When I started running in 1998 with my high school track team, my focus was the 1500m and 3000m events. In truth, I have never been a great runner, but I have always been a good runner. Running epitomized my definition of fitness: fast = fit; a simple equation. The advice I heeded regarding running was also simple. I would become an even better runner as I ran more and more.
In 2008, I decided to start running farther and registered for my first half marathon. I spent weeks doing on-line research focusing on the best ways to train for a half marathon. All the top running websites said, more or less, the same thing. One should run five to six days a week. Of those days, one should be spent completing a long, slow run, another day should have the runner doing hill repeats (their version of strength training), and finally, the others days should have the runner completely 5kms at a reasonably fast pace. This made sense to me and this is what I did. As a result, I successfully ran my first half-marathon and so I decided to use this program for my next 6 half-marathons. My times fluctuated, but I finally managed to reach my goal of a sub-2 hour half. So what if I ran it in 1:59.0? It was still under sub-2 hour half and that’s what counts.

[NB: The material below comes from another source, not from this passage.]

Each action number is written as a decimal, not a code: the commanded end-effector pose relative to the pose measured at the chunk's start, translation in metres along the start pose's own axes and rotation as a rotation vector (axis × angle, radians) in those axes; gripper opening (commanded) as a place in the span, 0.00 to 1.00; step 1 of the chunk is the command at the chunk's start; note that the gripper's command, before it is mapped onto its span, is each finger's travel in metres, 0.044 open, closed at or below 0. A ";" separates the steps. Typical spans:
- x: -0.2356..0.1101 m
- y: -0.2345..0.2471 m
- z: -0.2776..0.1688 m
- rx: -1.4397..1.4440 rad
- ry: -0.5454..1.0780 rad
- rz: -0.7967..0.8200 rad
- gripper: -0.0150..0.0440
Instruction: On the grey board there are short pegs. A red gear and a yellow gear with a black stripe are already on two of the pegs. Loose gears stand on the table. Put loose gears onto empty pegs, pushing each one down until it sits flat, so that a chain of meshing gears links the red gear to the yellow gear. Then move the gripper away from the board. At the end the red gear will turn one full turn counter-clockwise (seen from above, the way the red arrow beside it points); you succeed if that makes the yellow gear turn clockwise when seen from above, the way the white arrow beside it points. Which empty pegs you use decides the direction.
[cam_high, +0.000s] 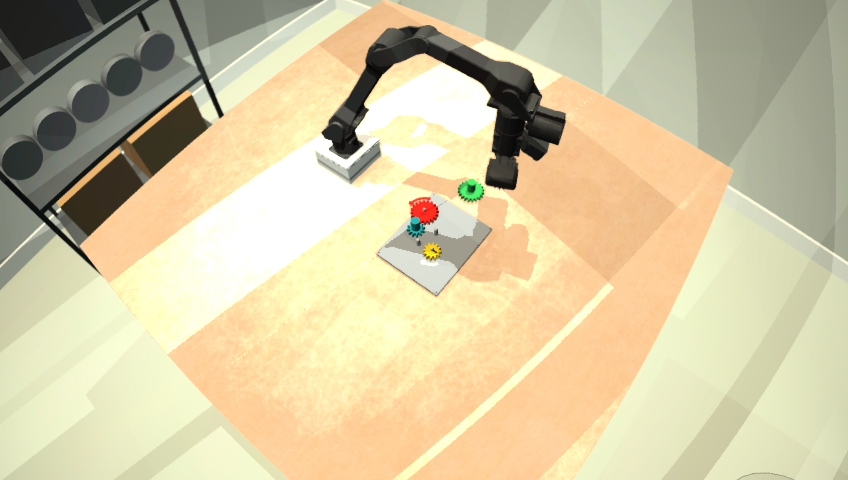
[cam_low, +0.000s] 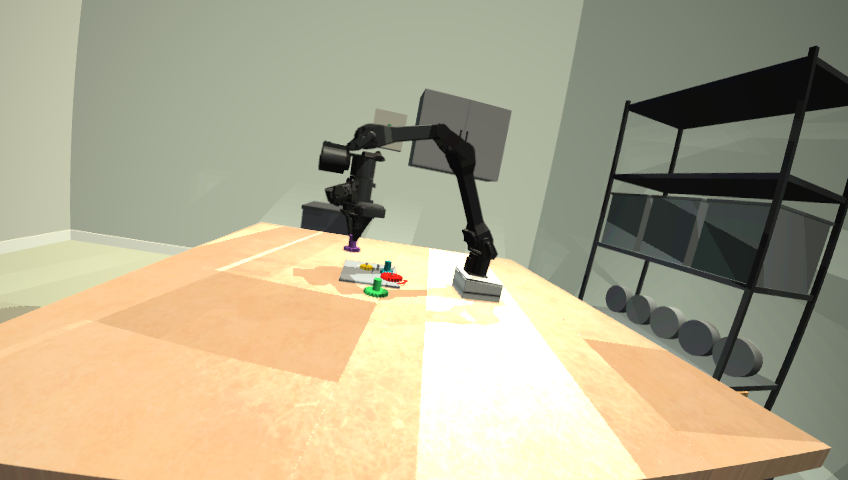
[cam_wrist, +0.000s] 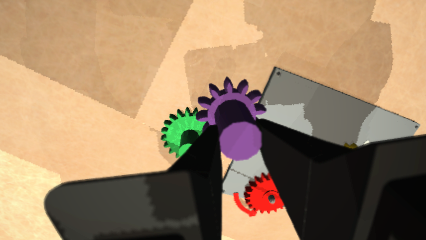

I learned that the downfall of this program was that you had to put in a lot of miles and time over a 16 weeks – 491 kms to be exact. This creates a lot of wear and tear on the body. I was plagued with shin splints and sciatic pain, and would often spend the 2 days after a long run hobbling around. I figured no pain, no gain, so kept at it. Unfortunately, I seemed to have stalled at that 2 hour time. I was no longer making progress and if anything, my times were slowing down.
Enter CrossFit. After toying around with the idea of joining for over a year, I finally gave it a go, but simply as a means to get stronger so that I could possibly run faster. Nine months after joining CrossFit, I ran a half and still didn’t PR my previous best time. Man, was I frustrated.
At this point, I talked to Kevin about wanting to PR at my next event. We talked about it A LOT. He recommended that I do a series of high intensity intervals and suggested that putting in the miles wasn’t going help me reach my goal of sub 1:55. I thought he was crazy, but what did I have to lose? I figured I was only 31 years old and if I wasn’t successful, I would have many of other opportunities to train the “right way” later. So, I took the plunge.
On Kevin’s training program, I ended up running less than 200 kms in preparation for this year’s Legs for Literacy. I saw improvements in my running almost immediately. I still did the occasional long run to monitor my progress and was able to run comfortably at a significantly faster pace than I had in the past. As a result of illness and injury, I had to take 2 weeks off on two separate occasions prior to the event. Because of this and my fear that my race time would be compromised, I was extremely nervous the week before the race sensing I had not done the training required to finish the race let alone meet my time goal.
On October 27, I ran my best race to date. Not only did I exceed my goal of a sub – 1:55 half, but my time was 1:48. I PR’d my best time by 11 minutes and finished 16th of about 200 in my division. Even better than that is the fact that I didn’t have any sciatic pain or shin splints the entire time I trained. I also felt recovered within hours. I am officially a convert and have a Running Room training guide to give away if anybody is interested.
Today is a double strength day. Work your two (or one) strengths of your choice.
Cashout – Try a rope climb
If you have extra time, work on a “goat” (something you suck at).